Pictures aside, restate the records below exactly as written.

(Recorded data Opens)

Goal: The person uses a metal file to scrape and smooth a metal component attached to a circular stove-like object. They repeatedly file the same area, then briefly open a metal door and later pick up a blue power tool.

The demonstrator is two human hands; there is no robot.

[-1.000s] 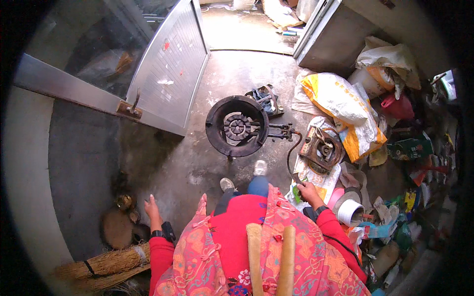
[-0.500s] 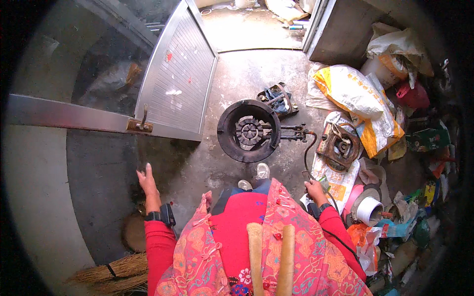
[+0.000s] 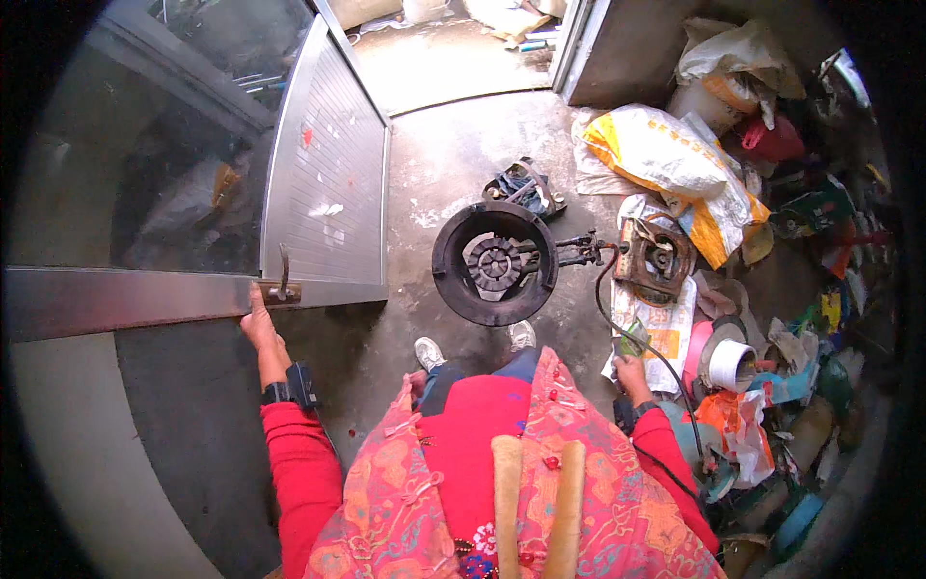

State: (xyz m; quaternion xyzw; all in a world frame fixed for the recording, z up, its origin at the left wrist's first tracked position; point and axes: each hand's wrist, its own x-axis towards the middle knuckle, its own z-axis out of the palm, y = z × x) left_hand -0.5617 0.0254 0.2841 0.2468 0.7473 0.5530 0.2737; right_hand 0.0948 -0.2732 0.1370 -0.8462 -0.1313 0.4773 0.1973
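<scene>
My left hand (image 3: 262, 330) reaches to the metal rail of a door (image 3: 323, 193), right beside its lever handle (image 3: 283, 288). One finger is stretched out flat against the rail; the other fingers show poorly. At the right, my right hand (image 3: 632, 376) hangs low with its fingers curled, in front of a printed white bag (image 3: 661, 323). What it holds, if anything, I cannot make out. A dark hose (image 3: 601, 294) loops past this hand. Ahead of my feet stands a round black gas burner (image 3: 444, 280), its valve pipe joined to the hose.
A rusty small stove (image 3: 656, 261) sits on the printed bag. White and orange sacks (image 3: 656, 154) lie behind it. Rolls of tape (image 3: 723, 362) and mixed litter (image 3: 805, 405) crowd the right side. A dark tool bag (image 3: 526, 186) lies behind the burner. Beyond it is a bright doorway (image 3: 458, 63).
My left hand has moved up and forward onto the door rail beside the handle. My right hand has shifted slightly to the right, away from the hose. My left foot has moved left.
</scene>
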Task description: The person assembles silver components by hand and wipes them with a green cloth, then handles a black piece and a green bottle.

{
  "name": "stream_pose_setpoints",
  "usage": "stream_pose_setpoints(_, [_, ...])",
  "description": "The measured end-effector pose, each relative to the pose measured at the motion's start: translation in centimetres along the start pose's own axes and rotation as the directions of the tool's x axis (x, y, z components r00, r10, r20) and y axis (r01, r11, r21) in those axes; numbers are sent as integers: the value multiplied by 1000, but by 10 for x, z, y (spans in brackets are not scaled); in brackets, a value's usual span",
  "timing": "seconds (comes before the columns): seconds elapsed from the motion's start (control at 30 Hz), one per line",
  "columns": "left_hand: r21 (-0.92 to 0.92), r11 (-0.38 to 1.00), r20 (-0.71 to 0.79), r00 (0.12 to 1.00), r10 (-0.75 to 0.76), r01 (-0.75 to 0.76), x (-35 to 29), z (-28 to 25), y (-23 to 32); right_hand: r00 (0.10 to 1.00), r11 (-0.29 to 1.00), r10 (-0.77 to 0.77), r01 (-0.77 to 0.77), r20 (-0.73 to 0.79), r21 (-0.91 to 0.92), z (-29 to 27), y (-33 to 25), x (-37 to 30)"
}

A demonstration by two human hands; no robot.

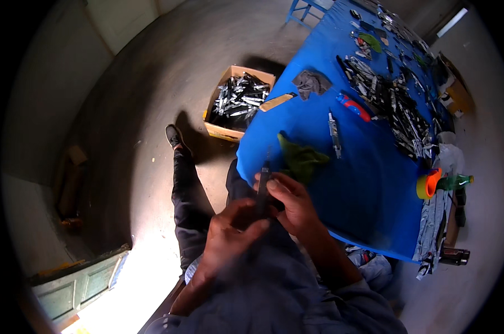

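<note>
To the left of the green cloth (303, 161), and farther from the person, there is a cardboard box (224, 132) with metal pieces (242, 94). The left hand (229, 234), nearer to the person than the cloth, grips the lower end of a dark tool (263, 182). This tool is between the two hands, left of the cloth, its thin tip pointing away. The right hand (294, 203), close to the left, pinches its upper part. Right of the cloth, a silver tool (334, 135) rests on the blue tabletop (369, 206).
</note>
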State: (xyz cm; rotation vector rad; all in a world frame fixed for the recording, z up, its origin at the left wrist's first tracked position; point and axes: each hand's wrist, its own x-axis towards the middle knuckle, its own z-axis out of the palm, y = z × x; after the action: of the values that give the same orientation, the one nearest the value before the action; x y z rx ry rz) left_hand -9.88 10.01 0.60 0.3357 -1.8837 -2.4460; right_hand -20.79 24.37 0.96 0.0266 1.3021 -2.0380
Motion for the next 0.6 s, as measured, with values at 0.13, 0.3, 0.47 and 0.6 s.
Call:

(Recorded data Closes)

**Answer for the task:**
Goal: The person uses a metal file to scrape and smooth a metal component attached to a circular stove-like object. They repeatedly file the same area, then briefly open a metal door and later pick up a blue power tool.

The demonstrator is two human hands; there is no robot.

[-1.000s] 
[-0.500s] 
[+0.000s] 

State: (xyz m; quaternion xyzw; all in a world frame fixed for the recording, z up, its origin at the left wrist's first tracked position; point and axes: each hand's wrist, its own x-axis towards the middle knuckle, its own z-axis out of the palm, y = z × x) left_hand -0.5617 0.0254 0.2841 0.2468 0.7473 0.5530 0.2737; right_hand 0.0948 -0.2732 0.1370 -0.8462 -0.1313 0.4773 0.1973
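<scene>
My left hand (image 3: 262, 330) reaches to the metal rail of a door (image 3: 323, 193), right beside its lever handle (image 3: 283, 288). One finger is stretched out flat against the rail; the other fingers show poorly. At the right, my right hand (image 3: 632, 376) hangs low with its fingers curled, in front of a printed white bag (image 3: 661, 323). What it holds, if anything, I cannot make out. A dark hose (image 3: 601, 294) loops past this hand. Ahead of my feet stands a round black gas burner (image 3: 444, 280), its valve pipe joined to the hose.
A rusty small stove (image 3: 656, 261) sits on the printed bag. White and orange sacks (image 3: 656, 154) lie behind it. Rolls of tape (image 3: 723, 362) and mixed litter (image 3: 805, 405) crowd the right side. A dark tool bag (image 3: 526, 186) lies behind the burner. Beyond it is a bright doorway (image 3: 458, 63).
My left hand has moved up and forward onto the door rail beside the handle. My right hand has shifted slightly to the right, away from the hose. My left foot has moved left.
</scene>
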Task description: The person assembles silver components by hand and wipes them with a green cloth, then handles a black piece and a green bottle.

{
  "name": "stream_pose_setpoints",
  "usage": "stream_pose_setpoints(_, [_, ...])",
  "description": "The measured end-effector pose, each relative to the pose measured at the motion's start: translation in centimetres along the start pose's own axes and rotation as the directions of the tool's x axis (x, y, z components r00, r10, r20) and y axis (r01, r11, r21) in those axes; numbers are sent as integers: the value multiplied by 1000, but by 10 for x, z, y (spans in brackets are not scaled); in brackets, a value's usual span",
  "timing": "seconds (comes before the columns): seconds elapsed from the motion's start (control at 30 Hz), one per line",
  "columns": "left_hand: r21 (-0.92 to 0.92), r11 (-0.38 to 1.00), r20 (-0.71 to 0.79), r00 (0.12 to 1.00), r10 (-0.75 to 0.76), r01 (-0.75 to 0.76), x (-35 to 29), z (-28 to 25), y (-23 to 32); right_hand: r00 (0.10 to 1.00), r11 (-0.29 to 1.00), r10 (-0.77 to 0.77), r01 (-0.77 to 0.77), r20 (-0.73 to 0.79), r21 (-0.91 to 0.92), z (-29 to 27), y (-33 to 25), x (-37 to 30)"
}

A demonstration by two human hands; no robot.


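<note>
To the left of the green cloth (303, 161), and farther from the person, there is a cardboard box (224, 132) with metal pieces (242, 94). The left hand (229, 234), nearer to the person than the cloth, grips the lower end of a dark tool (263, 182). This tool is between the two hands, left of the cloth, its thin tip pointing away. The right hand (294, 203), close to the left, pinches its upper part. Right of the cloth, a silver tool (334, 135) rests on the blue tabletop (369, 206).
</note>
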State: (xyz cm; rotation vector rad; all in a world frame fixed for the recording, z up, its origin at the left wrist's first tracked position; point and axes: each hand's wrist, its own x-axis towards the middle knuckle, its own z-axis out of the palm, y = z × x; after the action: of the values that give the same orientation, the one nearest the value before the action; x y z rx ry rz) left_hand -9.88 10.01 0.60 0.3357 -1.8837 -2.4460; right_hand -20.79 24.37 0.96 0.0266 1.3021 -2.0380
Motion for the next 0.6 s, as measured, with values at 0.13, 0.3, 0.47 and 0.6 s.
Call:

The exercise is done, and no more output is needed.